Re: Solving Nonlinear Transcedental equations
- To: mathgroup at smc.vnet.net
- Subject: [mg66121] Re: [mg66103] Solving Nonlinear Transcedental equations
- From: "Carl K. Woll" <carlw at wolfram.com>
- Date: Sun, 30 Apr 2006 04:21:19 -0400 (EDT)
- References: <200604290741.DAA23503@smc.vnet.net>
- Sender: owner-wri-mathgroup at wolfram.com
shyam d wrote:
> I got a problem with Mathematica 5.1 ,as i am going to solve a Nonlinear
> Transcedental Equations, which are five variables with five eqations.it is
> not able to solve the problem and it is not showing any thing can any
> on please solve the problem using mathematica 5.1.
> and send me how to solve in mathematica 5.1
> The problem statement is
>
> solving the 5 simultaneous Non linear Transcedental equations
>
> cos(5a)+cos(5b)+cos(5c)+cos(5d)+cos(5e)=0
> cos(7a)+cos(7b)+cos(7c)+cos(7d)+cos(7e)=0
> cos(11a)+cos(11b)+cos(11c)+cos(11d)+cos(11e)=0
> cos(13a)+cos(13b)+cos(13c)+cos(13d)+cos(13e)=0
> cos(a)+cos(b)+cos(c)+cos(d)+cos(e)=4
>
> solve for a= ?,b= ?,c= ?,d= ?
>
> thanks
> shaym
>
Assuming you want the real solution, the simplest approach is to just
use FindRoot:
coseqns = {
Cos[a] + Cos[b] + Cos[c] + Cos[d] + Cos[e] == 4,
Cos[5 a] + Cos[5 b] + Cos[5 c] + Cos[5 d] + Cos[5 e] == 0,
Cos[7 a] + Cos[7 b] + Cos[7 c] + Cos[7 d] + Cos[7 e] == 0,
Cos[11 a] + Cos[11 b] + Cos[11 c] + Cos[11 d] + Cos[11 e] == 0,
Cos[13 a] + Cos[13 b] + Cos[13 c] + Cos[13 d] + Cos[13 e] == 0
};
In[11]:= FindRoot[coseqns, {a, .3}, {b, .4}, {c, .5}, {d, .6}, {e, .7}]

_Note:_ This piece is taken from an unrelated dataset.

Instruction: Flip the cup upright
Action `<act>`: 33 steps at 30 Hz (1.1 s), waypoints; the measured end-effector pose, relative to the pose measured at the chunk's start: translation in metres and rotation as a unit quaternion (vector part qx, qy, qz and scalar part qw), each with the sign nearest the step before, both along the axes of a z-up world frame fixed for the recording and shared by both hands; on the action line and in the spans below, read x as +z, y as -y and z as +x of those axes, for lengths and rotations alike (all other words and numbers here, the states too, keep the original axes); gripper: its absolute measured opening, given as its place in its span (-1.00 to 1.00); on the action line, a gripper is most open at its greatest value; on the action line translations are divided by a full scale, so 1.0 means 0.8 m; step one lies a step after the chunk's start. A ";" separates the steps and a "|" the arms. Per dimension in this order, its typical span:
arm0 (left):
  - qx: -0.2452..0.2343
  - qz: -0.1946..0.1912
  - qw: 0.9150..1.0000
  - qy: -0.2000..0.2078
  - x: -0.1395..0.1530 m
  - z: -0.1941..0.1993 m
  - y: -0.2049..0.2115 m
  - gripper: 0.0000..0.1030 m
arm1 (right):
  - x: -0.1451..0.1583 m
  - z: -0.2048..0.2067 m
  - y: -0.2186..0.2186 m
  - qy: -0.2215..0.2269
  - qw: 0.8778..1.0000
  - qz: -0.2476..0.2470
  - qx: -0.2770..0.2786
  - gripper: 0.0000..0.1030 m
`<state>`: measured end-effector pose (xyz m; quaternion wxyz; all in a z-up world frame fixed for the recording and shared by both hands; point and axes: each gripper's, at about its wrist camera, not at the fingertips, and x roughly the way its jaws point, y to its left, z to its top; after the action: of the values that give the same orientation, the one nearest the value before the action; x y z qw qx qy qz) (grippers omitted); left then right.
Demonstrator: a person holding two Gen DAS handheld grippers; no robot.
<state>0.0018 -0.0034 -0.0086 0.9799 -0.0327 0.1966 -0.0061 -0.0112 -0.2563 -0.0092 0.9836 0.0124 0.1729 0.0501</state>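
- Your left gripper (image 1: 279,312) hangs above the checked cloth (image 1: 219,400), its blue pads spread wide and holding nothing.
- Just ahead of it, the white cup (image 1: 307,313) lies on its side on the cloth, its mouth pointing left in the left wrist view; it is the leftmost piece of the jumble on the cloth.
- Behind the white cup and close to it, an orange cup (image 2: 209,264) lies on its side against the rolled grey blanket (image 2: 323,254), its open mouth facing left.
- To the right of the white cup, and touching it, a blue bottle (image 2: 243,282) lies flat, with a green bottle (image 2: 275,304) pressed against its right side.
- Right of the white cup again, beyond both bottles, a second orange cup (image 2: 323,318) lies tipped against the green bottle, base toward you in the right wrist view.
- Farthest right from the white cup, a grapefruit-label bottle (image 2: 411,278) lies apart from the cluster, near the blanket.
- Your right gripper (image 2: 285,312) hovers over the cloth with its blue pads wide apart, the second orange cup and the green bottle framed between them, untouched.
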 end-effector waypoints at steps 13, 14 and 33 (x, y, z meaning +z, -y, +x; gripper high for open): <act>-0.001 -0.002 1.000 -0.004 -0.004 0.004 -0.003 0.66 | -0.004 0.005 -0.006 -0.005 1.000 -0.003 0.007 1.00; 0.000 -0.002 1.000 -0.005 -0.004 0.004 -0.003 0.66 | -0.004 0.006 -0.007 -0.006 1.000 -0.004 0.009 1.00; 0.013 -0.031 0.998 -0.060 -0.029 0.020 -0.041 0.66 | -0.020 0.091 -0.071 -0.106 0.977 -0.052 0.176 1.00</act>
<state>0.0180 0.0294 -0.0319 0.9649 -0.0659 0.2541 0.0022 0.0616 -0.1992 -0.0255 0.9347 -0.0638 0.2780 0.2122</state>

Out[11]= {a -> 0.474437, b -> 0.114665, c -> 1.08634, d -> 0.330568,
e -> 0.787768}
However, if for some reason you are interested in the exact answer (as
would be produced by Solve) then you can use the symmetry of your
problem to simplify things. The first step is to convert your eqns with
cosines into an equation without cosines. That is, we'll relabel
Cos[a]->a, Cos[b]->b, etc. and work in the new variables. The easiest
way to convert your equations in Cos[n a] into equations in Cos[a] is to
use ChebyshevT:
eqns = coseqns /. Cos[(n_Integer: 1 ) x_] -> ChebyshevT[n, x];
For example, the first two equations now look like:
In[13]:= Take[eqns, 2]
Out[13]= {a + b + c + d + e == 4,
16 a^5 - 20 a^3 + 5 a + 16 b^5 + 16 c^5 + 16 d^5 + 16 e^5 - 20 b^3 -
20 c^3 - 20 d^3 - 20 e^3 + 5 b + 5 c + 5 d + 5 e == 0}
where the new variables a, b, c, d, and e are the cosines of your old
variables. The next step is to use the symmetry of your problem. To do
this, we need SymmetricReduction, so we load the package
SymmetricPolynomials:
Needs["Algebra`SymmetricPolynomials`"]
Then we transform from the variables a, b, c, d, e to the variables
SymmetricPolynomial[{a,b,c,d,e},n] with n running from 1 to 5:
In[18]:= Table[SymmetricPolynomial[{a, b, c, d, e}, n], {n, 5}]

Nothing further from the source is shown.